The Authorization header must be provided in the format Bearer <your-api-key>.

You can get your API Key at the Dashboard!

Body

application/json
model
string
required

The model ID to use for embedding. Options are: ["zembed-1"]

input_type
enum<string>
required

The input type. For retrieval tasks, either query or document.

Available options:
query,
document
input
required

The string, or list of strings, to embed

output_dimensions
integer | null

The output dimensionality of the embedding model.

output_format
enum<string>
default:float

The output format of the embedding. base64 is significantly more efficient than float. The default is float.

Available options:
float,
base64
latency
enum<string> | null

Whether the call will be inferenced "fast" or "slow". RateLimits for slow API calls are orders of magnitude higher, but you can expect >10 second latency.

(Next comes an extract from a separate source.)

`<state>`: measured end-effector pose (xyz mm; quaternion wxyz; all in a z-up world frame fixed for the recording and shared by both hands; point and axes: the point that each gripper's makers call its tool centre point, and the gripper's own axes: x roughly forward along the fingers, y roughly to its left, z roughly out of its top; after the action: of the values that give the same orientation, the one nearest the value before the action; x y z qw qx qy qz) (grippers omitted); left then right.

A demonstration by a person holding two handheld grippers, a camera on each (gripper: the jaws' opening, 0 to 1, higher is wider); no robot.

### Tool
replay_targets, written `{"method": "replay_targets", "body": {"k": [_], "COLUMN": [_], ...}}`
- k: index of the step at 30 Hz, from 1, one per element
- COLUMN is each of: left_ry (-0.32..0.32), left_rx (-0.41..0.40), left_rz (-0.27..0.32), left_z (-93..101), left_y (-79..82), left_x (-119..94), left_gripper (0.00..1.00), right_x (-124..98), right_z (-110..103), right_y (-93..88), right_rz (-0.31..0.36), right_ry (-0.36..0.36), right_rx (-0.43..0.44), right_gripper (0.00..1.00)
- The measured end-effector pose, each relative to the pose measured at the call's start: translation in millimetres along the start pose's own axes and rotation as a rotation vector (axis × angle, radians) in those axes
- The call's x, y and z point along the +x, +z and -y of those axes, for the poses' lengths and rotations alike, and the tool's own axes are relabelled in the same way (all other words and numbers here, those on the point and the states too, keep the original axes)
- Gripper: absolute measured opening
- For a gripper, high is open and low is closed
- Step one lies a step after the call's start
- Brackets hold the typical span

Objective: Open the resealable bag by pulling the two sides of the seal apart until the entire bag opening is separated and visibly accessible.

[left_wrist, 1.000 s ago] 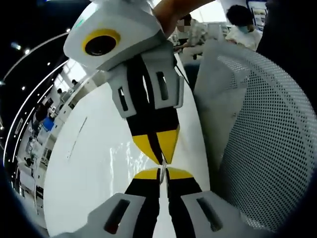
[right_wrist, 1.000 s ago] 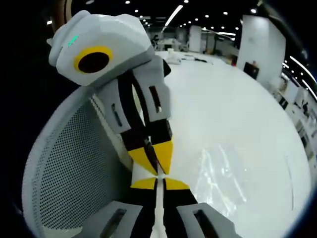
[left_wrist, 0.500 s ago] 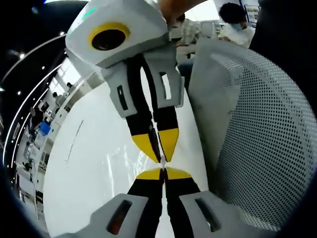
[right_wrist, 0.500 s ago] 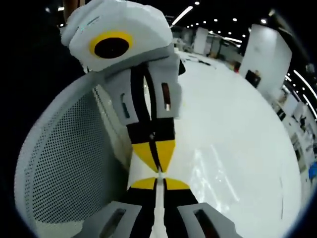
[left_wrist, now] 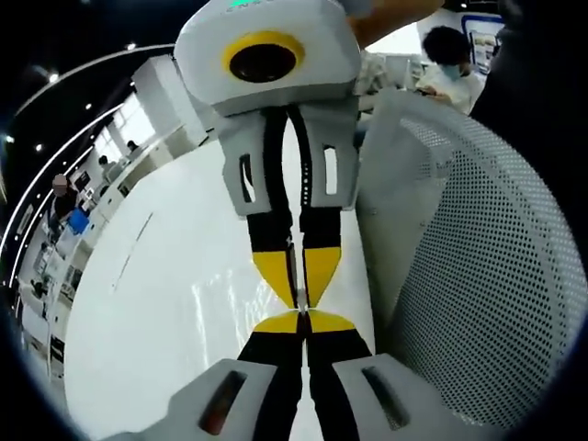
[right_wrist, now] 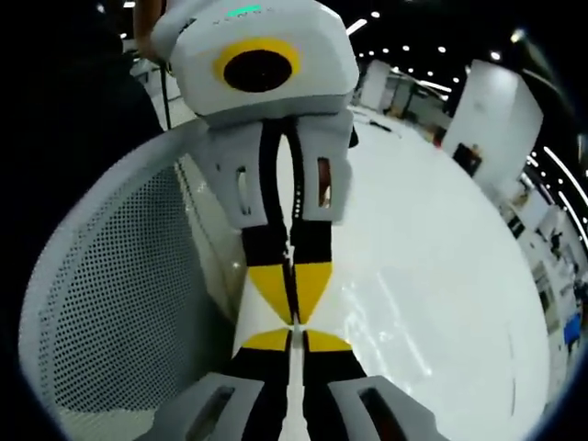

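The resealable bag [left_wrist: 225,308] is clear plastic, showing as glints over the white table [left_wrist: 138,303]. In the left gripper view my left gripper [left_wrist: 300,319] rises from the bottom, shut on a thin edge of the bag. My right gripper [left_wrist: 299,296] comes down from the top and meets it tip to tip. In the right gripper view my right gripper [right_wrist: 294,337] is shut on a pale strip of the bag [right_wrist: 295,381] between its jaws. The left gripper [right_wrist: 296,315] faces it from above, yellow fingertips [right_wrist: 272,290] nearly touching. More bag film [right_wrist: 390,322] glints to the right.
A white perforated chair back [left_wrist: 478,276] stands close beside the grippers, also seen as mesh [right_wrist: 119,312] in the right gripper view. The white table [right_wrist: 441,239] stretches away behind. People [left_wrist: 450,55] sit at desks in the far background.
Both views have rolled, so the facing gripper now stands more upright and nearer. The two grippers stay tip to tip, both still shut on the bag.
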<state>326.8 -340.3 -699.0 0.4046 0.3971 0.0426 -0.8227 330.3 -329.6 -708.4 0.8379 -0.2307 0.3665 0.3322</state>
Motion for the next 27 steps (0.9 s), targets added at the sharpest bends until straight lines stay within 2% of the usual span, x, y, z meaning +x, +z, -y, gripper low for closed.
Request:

Fast inferences are guaranteed subsecond, but rate limits are lower. If not specified, first a "fast" call will be attempted, but if you have exceeded your fast rate limit, then a slow call will be executed. If explicitly set to "fast", then 429 will be returned if it cannot be executed fast.

Available options:
fast,
slow

Response

Successful Response

results
EmbedResult · object[]
required

The list of embedding results.

usage
EmbedUsage · object
required

Statistics regarding the tokens used by the request.